Re: [Python-Dev] SWT PyCon Sprint?

2005-03-10 Thread Phillip J. Eby
At 04:06 PM 3/10/05 -0500, Nicholas Bastin wrote:
On Mar 10, 2005, at 11:00 AM, Phillip J. Eby wrote:
At 01:38 AM 3/10/05 -0500, Nicholas Bastin wrote:
I realize that this is exceedingly late in the game, but is anybody 
interested in doing a Write-Python-Bindings-for-SWT sprint?  It's been 
brought up before in various places, and PyCon seems the likely place to 
get enough concentrated knowledge to actually get it kicked off and 
somewhat working...
I'm certainly interested in the concept in general, though I'm curious 
whether the planned approach is a GCJ/SWIG wrapper, or a javaclass 
(bytecode translation)+ctypes dynamic approach.  I'm somewhat more 
interested in the latter approach, as I find C++ a bit of a pain with 
respect to buildability.
I'm open to either approach.  I don't know a lot about JNI, so I was 
hoping somebody would come along for the ride who could answer certain 
questions about how SWT is implemented.
By design, SWT is pure Java with an as-thin-as-possible JNI wrapping of the 
native platform GUI.  It's akin to writing a pure Python GUI for Windows 
using ctypes or simple Pyrex wrappers to directly call Windows C APIs.

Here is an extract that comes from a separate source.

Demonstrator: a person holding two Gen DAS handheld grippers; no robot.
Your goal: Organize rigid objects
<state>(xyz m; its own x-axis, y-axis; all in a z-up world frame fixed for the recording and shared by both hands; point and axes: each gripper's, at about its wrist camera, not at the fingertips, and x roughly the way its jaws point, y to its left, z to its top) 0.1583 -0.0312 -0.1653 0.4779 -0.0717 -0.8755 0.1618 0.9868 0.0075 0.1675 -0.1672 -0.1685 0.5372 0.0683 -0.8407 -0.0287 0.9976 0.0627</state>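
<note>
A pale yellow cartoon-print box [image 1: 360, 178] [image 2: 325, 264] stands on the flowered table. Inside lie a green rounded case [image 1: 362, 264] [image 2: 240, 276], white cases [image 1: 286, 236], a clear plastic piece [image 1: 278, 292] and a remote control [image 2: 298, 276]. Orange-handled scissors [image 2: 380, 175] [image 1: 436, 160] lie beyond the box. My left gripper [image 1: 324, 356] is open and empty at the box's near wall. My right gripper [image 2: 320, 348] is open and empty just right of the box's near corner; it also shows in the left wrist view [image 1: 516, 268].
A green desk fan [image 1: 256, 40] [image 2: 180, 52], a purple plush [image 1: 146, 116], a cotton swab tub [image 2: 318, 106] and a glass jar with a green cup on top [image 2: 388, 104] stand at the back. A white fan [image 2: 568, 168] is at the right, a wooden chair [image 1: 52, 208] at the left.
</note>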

The important thing to be aware of here is that this means that you can't 
just take the SWT .dll's or .so's and put a Python binding on them, because 
all you'd end up with is a wrapper to the Windows or Mac or GTK API.

I'll repeat this, because it's a common source of confusion about SWT: the 
SWT implementation is *all* Java.  The native dynamic libraries for SWT are 
just the glue to be able to call platform API's, they do not contain *any* 
high-level code.  This is both good and bad.  It's good in that you don't 
have to worry about the JNI issue if you want to port SWT to another 
platform, you just have to have a way to call the platform's APIs.  It's 
bad in that you can't just put a new language binding on the native 
libraries and have an SWT port.


  A third option would be to grovel over SWT and implement an identical 
functionality in Python (pure-python plus ctypes), and make a mirror 
implementation, rather than a wrapper.
If you're going to do that, you might as well use javaclass to do the grunt 
work of the translation, and simply replace the native library with a 
ctypes-based module.


An additional complication is that SWT is a different package on each 
platform, so it's not so much port SWT to Python as port SWT-windows 
to Python, port SWT-Mac to Python, etc.
The API is identical for each platform, however, so depending on the level 
at which you wrapped it, this is only a build problem.
I'm just pointing out that the source code for each platform is 
different.  The native library for each platform is different.  The native 
libraries also expose different APIs on each platform, because they just 
expose that platform's native API.

So sure, there's probably some code that's similar or identical, but the 
whole point of SWT is that each one is a custom implementation for its 
platform, as distinct from approaches like AWT, Swing, wxWidgets, et al.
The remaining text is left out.